Tomorrow is my last day before back to work, have to take P to the Dr, late appointment over an hour away and we're suppose to get 3-7 inches of snow tonight. I'm not sure she will be going back to work but I know I have to. We've decided to take one car and she'll return here later that night, although this could change. My goal tomorrow is to get some laundry done and be ready for work on Tuesday.
Wish me luck!
I've got to get on a schedule. It's been tough and my energy isn't very high either. I go back to work on Tuesday with essentially nothing done that I had planned. My entire time off, I've been sick.

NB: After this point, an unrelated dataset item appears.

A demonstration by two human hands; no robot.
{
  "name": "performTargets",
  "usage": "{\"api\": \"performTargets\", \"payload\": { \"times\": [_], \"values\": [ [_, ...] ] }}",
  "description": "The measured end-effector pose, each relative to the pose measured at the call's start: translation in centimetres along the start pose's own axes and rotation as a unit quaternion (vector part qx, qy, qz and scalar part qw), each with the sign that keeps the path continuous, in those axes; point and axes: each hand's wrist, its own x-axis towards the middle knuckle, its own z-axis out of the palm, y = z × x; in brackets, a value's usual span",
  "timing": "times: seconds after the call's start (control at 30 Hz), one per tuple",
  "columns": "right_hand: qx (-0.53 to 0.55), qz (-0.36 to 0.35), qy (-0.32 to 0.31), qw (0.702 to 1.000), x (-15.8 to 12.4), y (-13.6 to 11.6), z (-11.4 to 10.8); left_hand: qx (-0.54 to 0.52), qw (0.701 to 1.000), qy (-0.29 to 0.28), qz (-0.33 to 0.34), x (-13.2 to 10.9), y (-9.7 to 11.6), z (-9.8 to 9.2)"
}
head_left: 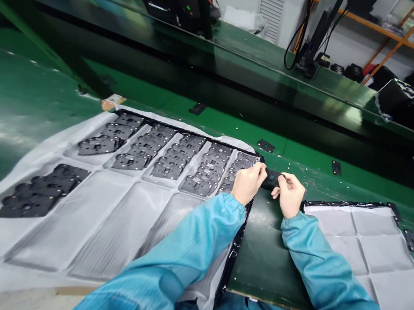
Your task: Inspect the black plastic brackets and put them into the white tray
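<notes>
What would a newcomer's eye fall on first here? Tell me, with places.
First, right of centre, the bare left hand and bare right hand, in shiny teal sleeves, holding a small flat black part between them. Next, filling the left, the large compartmented tray lined with thin white sheeting, its far row holding overlapping flat black pieces. Then, at right, another white-lined compartmented tray.

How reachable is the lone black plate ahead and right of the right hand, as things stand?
Probably yes: the lone plate lies uncovered on the green bench, with nothing visible between it and the right hand. That hand grips a second plate, so it may need to let go first.
</notes>
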Motion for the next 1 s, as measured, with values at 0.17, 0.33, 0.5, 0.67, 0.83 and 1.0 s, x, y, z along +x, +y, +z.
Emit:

Last night the boy had a performance at his school. He's in the art's magnet program through his high school. It was really fun to watch all the performers. He was in a poly rhythm performance and an all class dance number. I was very impressed, especially since he took it on himself to do the rhythm performance~above and beyond. His father actually attended as well, he so rarely does that. My sister drove up from Iowa to attend which was great, she planned to stay at my house and visit today but I recommended she steer clear from the house of the long drawn out illness.
I did get accepted as a faculty leader for the alternative spring break program, where I would drive down to Biloxi and help out Katrina victims for the week. This is assuming that I continue my contract at my current position.
In a couple of weeks, I've got a 2nd interview with a national online university based out of Minneapolis. I'm excited because I know a number of people who work there. Not so exciting is that I have to prepare a 15 minute presentation and handle a 30 minute Q and A for about a dozen people who work there.
anyways...I'm tired, I should take a nap now....
New Year's was miserable and my house is a mess(what's new?) I'm so tired of being sick and it's coloring everything else that I think about. P's probably getting really sick now with it too. We've had to cancel a bunch of stuff because of it and I still haven't had a chance to do those darn thank you notes for my interview a week ago! Granted the holiday (and no mail on the day for Ford) but I really need to get those out today. What am I afraid of? getting a job?
Only good thing was the overnight at the cabin. It was divine. It could have only been better by longer time and better health. We hardly slept because we were either in the hot tub, sauna, eating savory treats or lying in bed looking through the skylights at the moon.
I'm now sitting at the library while I wait for my sweetie to get done with work. I picked up a few things for christmas for family and etc. I've got more to do but we'll see how it goes. I missed dancing last night because I figured I just needed to keep it quiet for a while.
Tomorrow is church and coffee with my local crew. P and I are likely going to clean up my living room and put up the tree tonight.
I feel like I'm still trying to get my brain back.
It was another cold coffee and hot coffee morning. It got me through and I plan to sleep at least 6 hours which is more than I have been. I feel like I'm obsessing a little on this sleep thing.
All in all, it was a good day. I had enough time to stop at home briefly for dinner ( a PB and J sandwich) before on to my other job. I also sent A an email that has movie times and the link to the corn maze. I think he might be up for it. He's home from school for MEA (Minnesota Education Association which translates to Thursday and Friday out of school) and I know he probably spent the whole day on the computer. He does have to mow the lawn and empty the dishwasher. I should get him to clean his room too.
I can tell that it's winter, my nails are starting to break off all over the place, not that they were ever very long. I keep them short but they are good tools to scrape labels off the library books and stuff.